Week 3 and 4: 2nd-order ODE

The 2nd-order ODE is defined as an ordinary differential equation involving the second order derivative, perhaps the first but no third or higher order derivatives. In general, the 2nd-order ODE shares the following form,

(27)\[y"+p(x)y'+q(x)y=f(x)\]

where \(p(x)\), \(q(x)\) and \(f(x)\) can be 0. When \(f(x)=0\), we call it homogeneous problem. Different from the homogeneous problem in 1st-order ODE, it has another meaning here. In a differential equation, \(f(x)\) can usually be considered as a forcing term. A lot of time, the forcing can be localized. Now you can imagine why \(f(x)=0\) is called homogeneous. For example, if we have a warm SST associated with ENSO, what kind atmospheric response we will get? In this case, the forcing, \(f(x)=0\), is the warm SST and the atmospheric response is \(y\). Another example is, if today we have a wok with a heat source (e.g., stove fire) sitting right below it, what kind temperature response will we have? In this case, the fire is the external forcing \(f(x)\) and the temperature is the response \(y(x)\).

Similar to the 1st-order, in a 2nd-order ODE problem, we need at least 2 initial conditions (boundary conditions, i.e., (28)) for \(y\) and \(y^{'}\) to find the particular solution. Otherwise, we can only find general solutions.

(28)\[\begin{split}\begin{align} y(x_0) &= A \\ y'(x_0) &= B \\ \end{align}\end{split}\]

For the examples above, the boundary condition of the Earth atmosphere is how much heat was taken by the ocean or emitted to the space through radiation. Of course, all of these problems are way more complicated (we will talk a bit when at the chapter of special function).

In the following section, we will walk through some fundamental characteristics/theorems of 2nd-order ODE.

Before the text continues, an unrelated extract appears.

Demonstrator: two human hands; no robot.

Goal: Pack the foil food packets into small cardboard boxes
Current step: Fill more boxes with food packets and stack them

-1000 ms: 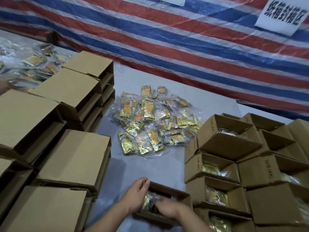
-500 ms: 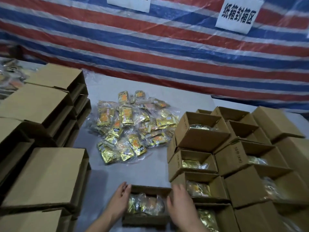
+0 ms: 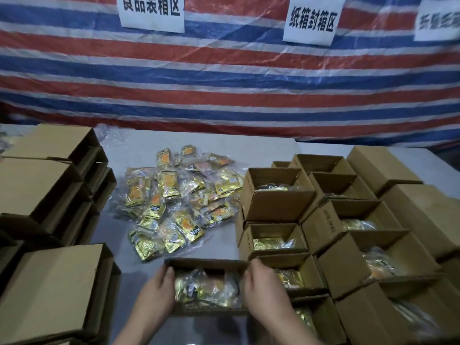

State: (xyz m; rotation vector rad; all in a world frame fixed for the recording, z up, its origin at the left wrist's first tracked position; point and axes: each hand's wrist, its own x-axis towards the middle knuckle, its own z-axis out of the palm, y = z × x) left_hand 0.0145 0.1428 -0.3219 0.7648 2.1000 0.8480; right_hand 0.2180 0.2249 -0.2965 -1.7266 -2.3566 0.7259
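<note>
Item: small cardboard box (image 3: 209, 263), open-topped, at the near edge of the table (image 3: 224, 145). Position: held between the two hands, its short end walls against the fingers on either side.

Left hand (image 3: 159, 292): fingers fairly straight, laid along the box's left end wall, tips reaching its far corner; thumb placement cannot be told. Right hand (image 3: 263, 287): fingers gently curved, pressed against the right end wall, tips at the far right corner. Neither hand holds a packet.

Contents: bagged foil packets (image 3: 206, 288), lying in the box between the two sets of fingers, filling it roughly to the rim.

Stock: loose pile of foil packets (image 3: 179, 202), on the table beyond the fingertips, well apart from them. Filled boxes (image 3: 273, 235), tops open, stacked in rows just beyond the right fingers. Unfilled boxes (image 3: 52, 290), stacked to the outside of the left fingers.

Backdrop: striped tarpaulin (image 3: 224, 83) with paper signs (image 3: 311, 21).

Step in hand, as judged: this box looks loaded, and the hands appear to be squaring it up or readying it for transfer.

Next move, as judged: carry the box to the filled rows on the right, kept level so the contents stay in; then take a fresh box from the left stack and draw more packets from the pile.
</note>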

Some Basic Theorems of 2nd-order ODE

Theorem 1: The Existence of Solutions of an Initial Value Problem

For a 2nd-order ODE, like (27), which has \(p(x)\), \(q(x)\) and \(f(x)\) continuous on an open interval \(I\) (the initial/boundary conditions are included in this interval), the solutions have some very important properties:

Properties

(1) The combinations of two solutions is still an solution.
(2) A constant multiple of the solution is still an solution. (and is considered as the same solution)

One can easily find that it shares some similarity with linear function. Indeed, when (27) is linear, both properties above are also hold.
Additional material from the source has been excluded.